Rogers' son, 21-year-old Paul Rogers, designed the Spanish-influenced San Christibal Collection, which was introduced for the 2008 season and marked the family's fourth generation in the business.

Founder Oddist W. Lee had worked as a welder for Brown Williams, the predecessor to Brown Jordan, prior to World War II. Because of difficulty getting raw materials during the war, Brown Williams closed with plans to reopen when the war ended. Lee went into business for himself, making custom wrought iron gates, railings and furniture and started O.W. Lee Company in 1947 in Pasadena, Calif.

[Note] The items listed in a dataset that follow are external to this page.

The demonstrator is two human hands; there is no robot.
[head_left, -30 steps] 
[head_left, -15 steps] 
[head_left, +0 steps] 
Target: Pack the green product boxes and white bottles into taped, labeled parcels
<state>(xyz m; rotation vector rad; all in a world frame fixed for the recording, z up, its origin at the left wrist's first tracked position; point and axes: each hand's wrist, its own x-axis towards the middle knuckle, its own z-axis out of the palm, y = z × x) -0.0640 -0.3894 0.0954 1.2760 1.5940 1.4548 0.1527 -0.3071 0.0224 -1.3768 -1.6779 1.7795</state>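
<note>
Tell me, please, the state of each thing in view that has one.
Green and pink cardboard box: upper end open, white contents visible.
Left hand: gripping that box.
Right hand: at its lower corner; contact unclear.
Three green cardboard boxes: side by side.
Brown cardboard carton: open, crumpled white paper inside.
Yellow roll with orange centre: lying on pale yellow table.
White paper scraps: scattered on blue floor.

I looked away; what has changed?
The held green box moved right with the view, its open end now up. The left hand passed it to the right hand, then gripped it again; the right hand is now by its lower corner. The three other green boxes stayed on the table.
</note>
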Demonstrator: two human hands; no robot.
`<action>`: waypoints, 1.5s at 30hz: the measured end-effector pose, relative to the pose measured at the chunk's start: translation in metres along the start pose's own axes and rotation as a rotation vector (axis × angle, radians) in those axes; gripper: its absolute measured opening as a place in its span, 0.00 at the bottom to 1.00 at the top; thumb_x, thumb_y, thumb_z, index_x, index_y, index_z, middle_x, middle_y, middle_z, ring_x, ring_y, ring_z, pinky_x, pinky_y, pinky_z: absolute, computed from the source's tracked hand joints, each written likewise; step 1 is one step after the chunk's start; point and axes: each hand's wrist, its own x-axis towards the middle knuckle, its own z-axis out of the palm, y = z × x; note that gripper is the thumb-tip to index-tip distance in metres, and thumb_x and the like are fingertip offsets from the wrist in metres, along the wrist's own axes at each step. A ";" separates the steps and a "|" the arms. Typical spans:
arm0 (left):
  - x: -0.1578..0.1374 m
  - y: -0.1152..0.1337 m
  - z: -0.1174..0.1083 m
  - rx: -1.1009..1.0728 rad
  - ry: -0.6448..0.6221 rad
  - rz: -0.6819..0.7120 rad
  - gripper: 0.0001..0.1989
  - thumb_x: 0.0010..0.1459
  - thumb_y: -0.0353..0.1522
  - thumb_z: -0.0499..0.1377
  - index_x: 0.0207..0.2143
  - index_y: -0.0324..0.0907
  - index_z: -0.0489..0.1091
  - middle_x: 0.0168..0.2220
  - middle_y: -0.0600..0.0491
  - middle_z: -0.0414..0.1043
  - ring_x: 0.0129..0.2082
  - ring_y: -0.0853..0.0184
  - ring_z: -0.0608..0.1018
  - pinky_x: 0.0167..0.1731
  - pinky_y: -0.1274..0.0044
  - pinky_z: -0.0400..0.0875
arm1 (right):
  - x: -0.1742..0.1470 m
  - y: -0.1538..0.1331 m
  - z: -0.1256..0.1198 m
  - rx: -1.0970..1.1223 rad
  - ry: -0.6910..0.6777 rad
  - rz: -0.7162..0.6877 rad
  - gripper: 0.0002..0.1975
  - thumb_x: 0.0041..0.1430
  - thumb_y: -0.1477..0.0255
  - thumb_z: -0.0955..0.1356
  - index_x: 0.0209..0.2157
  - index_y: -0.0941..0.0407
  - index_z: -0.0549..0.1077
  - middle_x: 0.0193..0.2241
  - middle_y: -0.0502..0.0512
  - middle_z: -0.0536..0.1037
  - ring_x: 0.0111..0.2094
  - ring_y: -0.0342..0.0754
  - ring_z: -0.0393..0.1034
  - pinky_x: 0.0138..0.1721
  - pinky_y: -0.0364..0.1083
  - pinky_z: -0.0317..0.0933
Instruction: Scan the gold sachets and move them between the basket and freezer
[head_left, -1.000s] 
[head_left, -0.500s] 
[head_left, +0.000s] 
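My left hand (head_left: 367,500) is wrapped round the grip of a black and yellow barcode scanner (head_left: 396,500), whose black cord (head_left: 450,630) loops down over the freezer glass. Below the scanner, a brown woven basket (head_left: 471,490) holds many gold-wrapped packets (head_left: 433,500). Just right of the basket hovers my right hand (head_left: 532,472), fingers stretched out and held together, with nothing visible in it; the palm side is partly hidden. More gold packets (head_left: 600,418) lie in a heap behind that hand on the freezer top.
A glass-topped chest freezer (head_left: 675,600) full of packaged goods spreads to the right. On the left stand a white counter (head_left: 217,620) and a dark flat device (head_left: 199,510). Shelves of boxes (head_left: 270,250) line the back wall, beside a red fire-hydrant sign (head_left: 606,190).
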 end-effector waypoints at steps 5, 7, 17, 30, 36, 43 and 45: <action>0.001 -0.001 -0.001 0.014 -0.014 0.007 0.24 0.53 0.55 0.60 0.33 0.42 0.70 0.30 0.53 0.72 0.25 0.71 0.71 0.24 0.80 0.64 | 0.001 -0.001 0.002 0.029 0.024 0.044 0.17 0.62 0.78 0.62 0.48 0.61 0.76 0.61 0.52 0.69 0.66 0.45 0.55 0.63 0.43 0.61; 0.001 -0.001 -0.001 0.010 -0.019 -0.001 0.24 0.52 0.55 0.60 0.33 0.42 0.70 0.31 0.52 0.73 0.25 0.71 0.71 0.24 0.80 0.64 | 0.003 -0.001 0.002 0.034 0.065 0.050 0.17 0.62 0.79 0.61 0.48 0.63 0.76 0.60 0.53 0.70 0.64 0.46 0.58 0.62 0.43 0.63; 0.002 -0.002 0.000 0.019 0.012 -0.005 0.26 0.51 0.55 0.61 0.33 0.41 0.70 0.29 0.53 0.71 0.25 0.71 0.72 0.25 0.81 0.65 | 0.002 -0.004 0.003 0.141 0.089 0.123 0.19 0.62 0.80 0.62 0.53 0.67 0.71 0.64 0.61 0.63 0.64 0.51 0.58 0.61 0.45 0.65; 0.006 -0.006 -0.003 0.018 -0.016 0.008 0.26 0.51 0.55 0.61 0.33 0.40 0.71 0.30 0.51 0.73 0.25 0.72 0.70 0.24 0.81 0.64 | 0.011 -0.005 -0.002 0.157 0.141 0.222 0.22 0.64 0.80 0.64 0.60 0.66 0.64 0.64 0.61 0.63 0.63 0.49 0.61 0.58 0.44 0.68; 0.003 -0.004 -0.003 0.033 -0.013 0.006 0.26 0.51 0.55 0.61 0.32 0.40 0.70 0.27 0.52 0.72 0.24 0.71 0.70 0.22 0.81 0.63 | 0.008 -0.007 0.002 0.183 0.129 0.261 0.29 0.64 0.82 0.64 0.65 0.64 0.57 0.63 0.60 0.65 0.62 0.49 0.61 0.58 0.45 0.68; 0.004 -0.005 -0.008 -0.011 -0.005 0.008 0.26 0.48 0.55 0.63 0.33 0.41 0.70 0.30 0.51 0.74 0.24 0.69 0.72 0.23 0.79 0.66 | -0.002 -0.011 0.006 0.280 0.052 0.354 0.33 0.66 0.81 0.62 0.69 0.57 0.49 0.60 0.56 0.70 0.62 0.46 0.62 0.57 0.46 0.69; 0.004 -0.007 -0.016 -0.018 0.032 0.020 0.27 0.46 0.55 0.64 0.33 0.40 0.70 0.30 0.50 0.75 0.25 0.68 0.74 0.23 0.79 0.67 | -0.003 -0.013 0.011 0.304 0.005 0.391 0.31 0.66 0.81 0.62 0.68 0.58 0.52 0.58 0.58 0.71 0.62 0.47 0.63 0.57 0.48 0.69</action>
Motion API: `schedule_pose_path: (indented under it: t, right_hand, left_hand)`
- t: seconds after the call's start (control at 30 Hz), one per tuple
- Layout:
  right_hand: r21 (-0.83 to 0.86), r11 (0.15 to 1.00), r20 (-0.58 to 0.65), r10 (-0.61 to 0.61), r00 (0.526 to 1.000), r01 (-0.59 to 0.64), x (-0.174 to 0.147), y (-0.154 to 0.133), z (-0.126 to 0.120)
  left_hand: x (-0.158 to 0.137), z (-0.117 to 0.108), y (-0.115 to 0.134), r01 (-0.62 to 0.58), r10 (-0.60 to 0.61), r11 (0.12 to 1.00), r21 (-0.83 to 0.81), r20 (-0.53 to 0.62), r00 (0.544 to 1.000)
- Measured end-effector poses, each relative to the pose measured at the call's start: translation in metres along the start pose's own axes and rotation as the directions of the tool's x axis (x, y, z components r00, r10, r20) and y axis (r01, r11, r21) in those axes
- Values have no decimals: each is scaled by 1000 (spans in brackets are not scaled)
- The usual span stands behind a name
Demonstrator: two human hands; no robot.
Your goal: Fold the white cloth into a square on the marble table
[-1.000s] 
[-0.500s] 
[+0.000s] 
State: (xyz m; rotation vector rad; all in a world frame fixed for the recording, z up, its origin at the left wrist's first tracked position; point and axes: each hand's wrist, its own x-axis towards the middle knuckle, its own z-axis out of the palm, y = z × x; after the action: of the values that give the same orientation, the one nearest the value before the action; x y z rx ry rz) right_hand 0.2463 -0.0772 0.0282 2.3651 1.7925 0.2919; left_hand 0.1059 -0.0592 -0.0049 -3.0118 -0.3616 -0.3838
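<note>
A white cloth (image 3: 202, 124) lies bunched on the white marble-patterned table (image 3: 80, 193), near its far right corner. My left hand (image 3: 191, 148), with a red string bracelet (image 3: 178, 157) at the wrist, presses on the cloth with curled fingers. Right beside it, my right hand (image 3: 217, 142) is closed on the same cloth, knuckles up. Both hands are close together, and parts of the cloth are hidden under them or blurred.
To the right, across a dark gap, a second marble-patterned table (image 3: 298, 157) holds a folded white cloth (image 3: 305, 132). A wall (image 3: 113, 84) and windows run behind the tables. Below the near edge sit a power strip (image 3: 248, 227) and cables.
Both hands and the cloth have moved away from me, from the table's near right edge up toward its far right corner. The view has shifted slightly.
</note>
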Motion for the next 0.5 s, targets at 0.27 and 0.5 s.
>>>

In the 1950s, Lee's son, Bob, joined his father's business and eventually took charge when his father retired. In the decades since, the company has stayed family owned, operated and committed to its original quality. Much of its furniture is still hand forged, using the same methods as artisans and blacksmiths.

Although scrollwork is forged by hand and formed on an anvil from red-hot, half-inch rods, 35 welding booths were going full steam at the end of the 2007 season. Handwork is used to customize details of the furniture, but the manufacturer also incorporated computers into its processes and moved into its current Ontario, Calif. plant in 1999.

"We can program in different shapes and control and bend by computer without changing tooling and cut to length," Brian Lee said. Each frame is powder-coated with a UV and corrosion inhibiting finish.

Fire pits and alternative table tops continue to be growing categories. "Tabletops have taken off in the last four to five years," Brian Lee said, estimating the niche represents 25% of the business. "We use stone, granite, copper and travertine and polish by hand."

Those tabletops are laid out on an aluminum honeycomb frame with epoxy grout. Rust, brown and Baltic brown are popular colors, Brian Lee said.

"The designs in these tabletops are all natural," Rogers said. "The stones and their dramatic veins are the focal point and the source of all their beauty."

Metal straps are hand-applied on chairs inside O.W. Lee's manufacturing facility in Ontario, Calif. Workers combine handcrafting skills with the convenience of computers to fill custom orders.

Next door to the metal manufacturing plant, about 20 sewers create cushions using 110 fabric options. Fabrics include designs of Sunbrella by Glen Raven, Outdura and Sunbury. Reticulated foam helps the cushions maintain their shape.

"We're really trying to create the whole package for the outdoor room," Brian Lee said. "We're putting a lot of investment into it."